Il est possible de désigner une personne morale.

Le gérant peut être rémunéré.

Pouvoirs du gérant:

Art. L 16 : En cas de pluralité, les gérants agissent d'un commun accord.

Art. L 17 : Le gérant a tous pouvoirs pour agir dans l'exercice de sa mission de gestion au nom de la copropriété en toutes circonstances.

Toute limitation contractuelle des pouvoirs des gérants est sans effets à l'égard des tiers.

Art. D 93 : Aucun des actes mentionnés à l'article (D) 92 (1°, 2°, 3°, 4°, 5° et 6°) n'est opposable aux tiers avant son inscription sur la fiche matricule.

Aucun des actes mentionnées à l'article (D) 92 (7° et 8°) n'est opposable aux tiers avant son inscription sur le registre prévu à l'article (D) 15. 

Le ou les gérants nommés peut (peuvent) engager les copropriétaires au-delà de leurs apports initiaux.

Si aucun gérant n'est nommé, tous les copropriétaires sont gérants, et doivent agir d'un commun accord. A défaut d'accord de l'un d'entre eux, l'acte pris par les autres est nul de plein droit, le co-contractant ne pouvant ignorer la présence des autres gérants, à raison de la publicité de l'acte de francisation.

Il s'en suivrait que ni la copropriété ni les copropriétaires qui n'auront pas adhérés à l'acte ne seront tenus responsables de l'acte, et de ses conséquences, et que seuls les seront les gérants qui y auront adhérés.

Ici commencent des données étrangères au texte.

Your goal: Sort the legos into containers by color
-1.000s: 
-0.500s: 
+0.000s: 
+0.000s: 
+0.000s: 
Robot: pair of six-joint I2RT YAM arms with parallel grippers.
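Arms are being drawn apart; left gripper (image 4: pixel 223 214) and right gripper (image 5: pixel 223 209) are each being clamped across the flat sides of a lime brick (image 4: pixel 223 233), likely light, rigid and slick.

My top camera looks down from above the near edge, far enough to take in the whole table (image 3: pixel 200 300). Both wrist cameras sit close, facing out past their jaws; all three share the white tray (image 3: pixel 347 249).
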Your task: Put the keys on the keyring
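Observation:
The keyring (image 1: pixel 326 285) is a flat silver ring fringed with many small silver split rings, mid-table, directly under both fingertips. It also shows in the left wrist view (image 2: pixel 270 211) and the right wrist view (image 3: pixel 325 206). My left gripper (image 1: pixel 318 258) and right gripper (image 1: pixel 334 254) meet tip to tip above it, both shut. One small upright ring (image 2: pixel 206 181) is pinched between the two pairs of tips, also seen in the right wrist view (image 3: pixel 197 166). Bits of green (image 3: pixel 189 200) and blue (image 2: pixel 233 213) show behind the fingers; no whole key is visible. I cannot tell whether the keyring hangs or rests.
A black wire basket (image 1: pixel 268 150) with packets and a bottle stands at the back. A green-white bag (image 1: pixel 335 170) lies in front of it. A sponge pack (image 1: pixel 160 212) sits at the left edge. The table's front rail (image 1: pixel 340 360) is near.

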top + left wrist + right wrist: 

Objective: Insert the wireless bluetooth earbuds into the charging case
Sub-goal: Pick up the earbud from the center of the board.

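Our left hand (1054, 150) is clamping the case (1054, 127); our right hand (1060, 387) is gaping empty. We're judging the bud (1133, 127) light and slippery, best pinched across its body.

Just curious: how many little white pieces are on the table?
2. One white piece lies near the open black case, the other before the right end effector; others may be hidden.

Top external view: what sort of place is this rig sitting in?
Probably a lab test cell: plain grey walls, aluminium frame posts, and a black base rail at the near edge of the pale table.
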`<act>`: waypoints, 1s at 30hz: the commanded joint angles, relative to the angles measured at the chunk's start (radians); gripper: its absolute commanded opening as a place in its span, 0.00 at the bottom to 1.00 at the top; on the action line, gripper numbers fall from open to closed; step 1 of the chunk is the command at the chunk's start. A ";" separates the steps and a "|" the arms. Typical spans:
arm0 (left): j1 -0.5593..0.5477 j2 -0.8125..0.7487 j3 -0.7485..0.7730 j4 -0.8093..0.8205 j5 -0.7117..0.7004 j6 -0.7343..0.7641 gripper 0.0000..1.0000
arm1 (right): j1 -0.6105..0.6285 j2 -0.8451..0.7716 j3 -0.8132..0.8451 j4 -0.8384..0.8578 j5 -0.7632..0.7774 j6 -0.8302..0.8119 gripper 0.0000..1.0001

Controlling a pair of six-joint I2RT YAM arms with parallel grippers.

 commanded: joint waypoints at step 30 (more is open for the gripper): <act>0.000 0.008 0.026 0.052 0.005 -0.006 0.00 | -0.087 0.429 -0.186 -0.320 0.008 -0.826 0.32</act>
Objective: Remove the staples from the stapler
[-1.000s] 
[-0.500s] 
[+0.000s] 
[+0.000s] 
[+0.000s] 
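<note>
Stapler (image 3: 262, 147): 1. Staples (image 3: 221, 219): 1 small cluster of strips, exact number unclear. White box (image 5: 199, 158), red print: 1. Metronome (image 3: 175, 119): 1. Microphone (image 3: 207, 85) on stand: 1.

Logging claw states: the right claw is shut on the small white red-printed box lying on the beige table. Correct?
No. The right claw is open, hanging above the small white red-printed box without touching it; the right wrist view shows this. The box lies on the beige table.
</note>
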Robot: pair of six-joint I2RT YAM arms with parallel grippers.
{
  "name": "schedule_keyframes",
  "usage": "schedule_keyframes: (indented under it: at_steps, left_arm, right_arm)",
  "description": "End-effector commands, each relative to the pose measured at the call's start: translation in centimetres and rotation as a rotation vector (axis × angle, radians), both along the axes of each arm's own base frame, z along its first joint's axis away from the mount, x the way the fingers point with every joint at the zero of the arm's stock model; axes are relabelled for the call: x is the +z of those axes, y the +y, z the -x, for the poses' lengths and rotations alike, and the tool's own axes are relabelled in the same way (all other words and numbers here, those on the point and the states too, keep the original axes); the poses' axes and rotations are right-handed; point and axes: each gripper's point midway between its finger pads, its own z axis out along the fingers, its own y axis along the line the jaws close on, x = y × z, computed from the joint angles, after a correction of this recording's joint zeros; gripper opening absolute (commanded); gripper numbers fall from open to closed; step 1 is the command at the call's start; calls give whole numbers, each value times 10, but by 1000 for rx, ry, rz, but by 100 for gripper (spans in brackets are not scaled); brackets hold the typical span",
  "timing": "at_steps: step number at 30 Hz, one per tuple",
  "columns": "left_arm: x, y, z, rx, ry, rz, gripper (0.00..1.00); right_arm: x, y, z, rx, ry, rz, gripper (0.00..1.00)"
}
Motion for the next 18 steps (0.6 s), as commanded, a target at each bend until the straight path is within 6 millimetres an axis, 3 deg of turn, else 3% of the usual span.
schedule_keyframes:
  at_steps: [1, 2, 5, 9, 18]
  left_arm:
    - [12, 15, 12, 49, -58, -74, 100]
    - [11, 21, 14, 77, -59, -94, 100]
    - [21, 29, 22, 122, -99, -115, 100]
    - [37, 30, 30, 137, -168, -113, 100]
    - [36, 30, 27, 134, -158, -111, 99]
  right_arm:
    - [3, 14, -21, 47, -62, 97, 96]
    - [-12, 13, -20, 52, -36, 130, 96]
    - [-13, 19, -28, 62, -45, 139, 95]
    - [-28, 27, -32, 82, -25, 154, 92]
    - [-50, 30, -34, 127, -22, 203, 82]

La copropriété peut limiter les pouvoirs du gérant, dans ses relations avec elle.

Dans le cadre d'une copropriété de plaisance, un gérant étranger risquerait de donner un caractère commercial à la copropriété, et disqualifierait l'acte. C'est ce qui a été jugé par le Tribunal Administratif de Bordeaux, le 27 janvier 1967 (Aff: Bremaud)

Responsabilités du Gérant :

Les Gérants Copropriétaires sont tenus indéfiniment et solidairement entre eux et avec les copropriétaires non-gérants.

Les gérants non-copropriétaires ne sont tenus que de leurs fautes de gestion démontrées, abus de pouvoirs, et excès de pouvoirs (au vu d'éventuelle clause de limitation des pouvoirs du gérant)

Révocation du Gérant:

Dans le silence des textes, le principe général est le parallélisme des formes: L'assemblée qui a nommé un gérant peut le révoquer dans les mêmes conditions. Il peut aussi démissionner.

Le gérant est révocable sans motifs.

La révocation doit être publiée sur la fiche matricule et sur l'acte de francisation. A défaut, le gérant est toujours investi de ses pouvoirs à l'égard des tiers, qui seront alors de bonne foi.

III : Droits et Obligations des Copropriétaires:

Art. L. 19 : Les copropriétaires participent aux profits et pertes de l'exploitation au prorata de leurs intérêts dans le navire. Ils doivent dans la même proportion, contribuer aux dépenses de la copropriété et répondre aux appels de fonds du gérant présentés en exécution des décisions proses dans les conditions de majorité prévues à l'article 11.

Art. L. 20 : Nonobstant toute convention contraire, les copropriétaires gérants sont tenus indéfiniment et solidairement des dettes de la copropriété.

Les copropriétaires non gérants sont tenus indéfiniment des dettes de la copropriété à proportion de leurs intérêts dans le navire. Par convention contraire, ils peuvent ne répondre des dettes sociales qu'à concurrence de leurs intérêts.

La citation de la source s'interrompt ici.